Masterson walked three last night over his five innings pitched, which doesn’t sound terrible until you consider the circumstances. His first walk was issued to the leadoff hitter in the fourth inning, Nick Markakis. Quite obviously, Markakis scored the Orioles’ first run. Masterson’s next walk was issued in the same inning to Corey Patterson, who didn’t score, but extended the inning long enough for Matt Wieters to score the O’s fourth run. Then, to drive the point home, Masterson walked Adam Jones the next inning which allowed Felix-Freaking-Pie to hit a three-run home run.
As Manny Acta would say, “Unfortunately, our two worst enemies showed up: walks and poor defense. That cost us.” He added, “We could have a few more wins if we had 120 less walks and 30 less errors. I know it’s a challenge that we have in front of us, but it’s there and we need to face it. We need to get better at it.”
Sure, the Indians made a costly error last night—a Luis Valbuena booted ball in the fourth—an inning that would eventually plate four Oriole runs. But I have two retorts to Acta’s designation of blame: (1) the Orioles had three errors last night, and we didn’t score 14 runs; and (2) when you play Luis Valbuena at third base, you’re officially not allowed to complain about his defense.
No, it’s the walks that I blame. Maybe three walks in five innings doesn’t sound so bad, but it is—especially with only three strikeouts. Without those walks, the Indians have a good chance to win last night.
Why? Well, for one thing, two of Masterson’s three free passes came around to score. But more than that, walks drive up pitch counts and extend innings. Masterson was one strike away from getting out of the fifth inning with no runs scored and less than 90 pitches on the night. Then he walked Jones and let up the home run, and all of a sudden the Indians were trailing 7-6 rather than leading 6-4. And instead of coming out for the sixth with a two run lead facing the bottom of the order, he surrendered the lead and barely finished the fifth, leaving Tony Sipp, Frank Herrmann, and Hector Ambriz for the Orioles to prey upon.
And prey upon they did.
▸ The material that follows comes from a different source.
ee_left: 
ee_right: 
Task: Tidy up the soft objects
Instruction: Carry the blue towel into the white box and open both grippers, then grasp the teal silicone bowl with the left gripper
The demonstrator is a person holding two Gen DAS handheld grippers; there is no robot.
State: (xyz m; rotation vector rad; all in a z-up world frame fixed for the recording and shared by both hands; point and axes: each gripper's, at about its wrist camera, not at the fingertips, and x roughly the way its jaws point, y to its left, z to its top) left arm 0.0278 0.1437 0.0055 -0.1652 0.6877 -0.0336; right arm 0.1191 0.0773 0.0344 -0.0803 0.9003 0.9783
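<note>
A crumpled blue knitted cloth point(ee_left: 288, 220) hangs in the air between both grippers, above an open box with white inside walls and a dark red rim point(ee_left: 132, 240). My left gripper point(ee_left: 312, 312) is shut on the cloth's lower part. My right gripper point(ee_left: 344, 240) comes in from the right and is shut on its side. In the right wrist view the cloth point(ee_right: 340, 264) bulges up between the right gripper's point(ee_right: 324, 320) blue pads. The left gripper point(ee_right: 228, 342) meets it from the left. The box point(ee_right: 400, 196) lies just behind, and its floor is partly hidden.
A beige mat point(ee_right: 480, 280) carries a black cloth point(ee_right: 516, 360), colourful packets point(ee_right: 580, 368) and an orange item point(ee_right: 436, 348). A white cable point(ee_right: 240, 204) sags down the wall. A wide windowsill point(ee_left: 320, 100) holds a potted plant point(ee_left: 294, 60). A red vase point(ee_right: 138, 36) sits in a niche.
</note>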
The Orioles hit four stinking home runs last night, three of which came off of our bullpen. Their home runs accounted for nine of their total runs on the night.
Let’s put our bullpen into some perspective: sometimes Tony Sipp is very good, and sometimes he pitches like Joe Borowski—last night was the latter. Sometimes Frank Herrmann looks great, and sometimes I wish he’d just go back to Harvard—last night I was having Ivy League thoughts. But every time I see Hector Ambriz, I know we’re going to lose. EVERY SINGLE TIME. Since May, Ambriz has pitched in TWO games that the Indians have won, and both of those games have been won by five runs or more. During that same time, Ambriz has pitched in THIRTEEN losses. In other words, Hector Ambriz is as useful a pitcher as Andy Marte. And that just stinks.
But let’s get to the good news. We did score eight runs last night: I’ll allow you to recover from your temporary shock. This lineup—sans Santana, Sizemore, Hafner, and LaPorta (he was 0-5 on the night)—managed to score eight runs. Sure, this is partly the byproduct of facing something called a “Jake Arrieta” for a good portion of the evening and a rather porous defense. But still, the Indians had the lead on two separate occasions, and even threatened a minor rally in the ninth.
Who were the bright spots? Michael Brantley reached base safely in three of his five plate appearances, with a homer, an RBI single, a walk, and three runs scored. Now that’s a leadoff man. Jordan Brown contributed with two doubles, while Jason Donald added two hits and two runs scored. We had nine hits on the night and five of them went for extra bases. Not too shabby.
Oh, one more thing. Asdrubal Cabrera made this play. You’re welcome.
The Indians go back to work tonight, sending Josh Tomlin (1-1, 2.79 ERA) up against Brad Bergesen (3-9, 6.26 ERA). Since the All-Star break, the Tribe has won three series, lost three series, and split a four-game set—all against some of the best teams in baseball. The subsequent portion of the schedule (facing Baltimore, Seattle, Kansas City, Detroit and Oakland through the end of this month) should be a good indicator for whether that strong play was a fluke or a sign of things to come.
Last night notwithstanding, I’m believing in the latter.